Egli brought the wing-T – with which Scott County has had great success in the last two decades -- with him to Montgomery County. The Indians, a Class 5A team, also have similar advantages to Scott County regarding student population.

“It’s a perfect scenario. It’s a one-horse town, one middle school, one high school,” Egli said. “Every kid’s gonna be an Indian. We’re running the wing-T here from the third grade up. Our terminology, what we do, I have control over that.

“It’s got unbelievable support of the community. They want to be good.”

4.) Rebel records

Casey County improved to 6-0 for the second straight season with a 49-28 win over Bell County, ensuring itself of its fifth winning season in school history and achieving back-to-back winning ledgers for the first time in program history. Britt Pendleton, a senior wide receiver, set new school records for receptions (14) and receiving yards (240) in the victory.

Friday also gave the Rebels their first at Bell County ever.
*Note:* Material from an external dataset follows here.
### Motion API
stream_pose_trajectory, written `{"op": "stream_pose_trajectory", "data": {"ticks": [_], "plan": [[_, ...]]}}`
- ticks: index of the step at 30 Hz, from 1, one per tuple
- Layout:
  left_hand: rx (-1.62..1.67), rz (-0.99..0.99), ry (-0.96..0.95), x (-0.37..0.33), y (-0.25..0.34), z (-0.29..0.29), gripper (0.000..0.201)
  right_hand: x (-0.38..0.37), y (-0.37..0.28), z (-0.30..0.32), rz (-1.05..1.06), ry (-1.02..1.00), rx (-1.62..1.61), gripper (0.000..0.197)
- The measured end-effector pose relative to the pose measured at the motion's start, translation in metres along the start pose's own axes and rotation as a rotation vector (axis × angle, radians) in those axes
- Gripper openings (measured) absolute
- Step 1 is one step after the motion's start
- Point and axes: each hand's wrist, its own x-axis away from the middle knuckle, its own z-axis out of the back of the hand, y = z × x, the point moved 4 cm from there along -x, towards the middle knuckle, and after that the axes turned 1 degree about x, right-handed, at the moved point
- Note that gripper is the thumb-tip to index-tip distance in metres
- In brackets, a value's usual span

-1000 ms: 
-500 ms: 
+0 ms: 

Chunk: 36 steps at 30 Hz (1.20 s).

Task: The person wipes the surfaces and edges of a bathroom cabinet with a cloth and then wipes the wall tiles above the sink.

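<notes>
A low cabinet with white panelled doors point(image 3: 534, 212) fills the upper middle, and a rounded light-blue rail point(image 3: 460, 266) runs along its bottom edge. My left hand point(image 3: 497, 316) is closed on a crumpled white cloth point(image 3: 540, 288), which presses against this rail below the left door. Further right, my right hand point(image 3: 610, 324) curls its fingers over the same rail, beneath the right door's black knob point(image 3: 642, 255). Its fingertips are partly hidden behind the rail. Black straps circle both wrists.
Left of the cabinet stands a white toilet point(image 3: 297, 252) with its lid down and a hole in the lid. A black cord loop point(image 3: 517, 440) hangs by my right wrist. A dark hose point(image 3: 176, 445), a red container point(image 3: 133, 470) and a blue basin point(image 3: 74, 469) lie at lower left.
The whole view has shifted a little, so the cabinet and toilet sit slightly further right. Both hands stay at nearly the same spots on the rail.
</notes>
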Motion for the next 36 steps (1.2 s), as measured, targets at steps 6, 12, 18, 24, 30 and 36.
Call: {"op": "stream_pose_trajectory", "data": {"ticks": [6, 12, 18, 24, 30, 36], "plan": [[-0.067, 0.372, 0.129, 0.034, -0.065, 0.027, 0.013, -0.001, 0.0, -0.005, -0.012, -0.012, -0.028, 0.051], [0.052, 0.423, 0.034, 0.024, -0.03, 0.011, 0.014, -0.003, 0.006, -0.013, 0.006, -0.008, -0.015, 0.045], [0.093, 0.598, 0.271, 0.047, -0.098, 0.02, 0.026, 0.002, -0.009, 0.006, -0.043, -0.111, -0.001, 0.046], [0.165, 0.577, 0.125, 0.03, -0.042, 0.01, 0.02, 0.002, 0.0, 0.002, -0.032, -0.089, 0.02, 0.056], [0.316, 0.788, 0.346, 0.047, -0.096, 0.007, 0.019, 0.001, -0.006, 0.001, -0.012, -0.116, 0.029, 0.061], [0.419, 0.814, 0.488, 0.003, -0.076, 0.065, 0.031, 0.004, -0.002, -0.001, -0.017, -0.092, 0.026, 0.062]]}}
"This was a great win for our program and very meaningful in the playoff picture this season,” Coach Steve Stonebraker said.

5.) Eagle eye-popping

LCA’s 76 points against Middlesboro were a season high and the program’s most in a game since it scored 79 in a victory over Evangel Christian on Oct. 22, 2004. The Eagles scored 69 points in the first half of Friday night’s victory, which would have been enough to defeat every team in the state on Friday except Powell County, which scored a 71-44 victory over Knott County Central.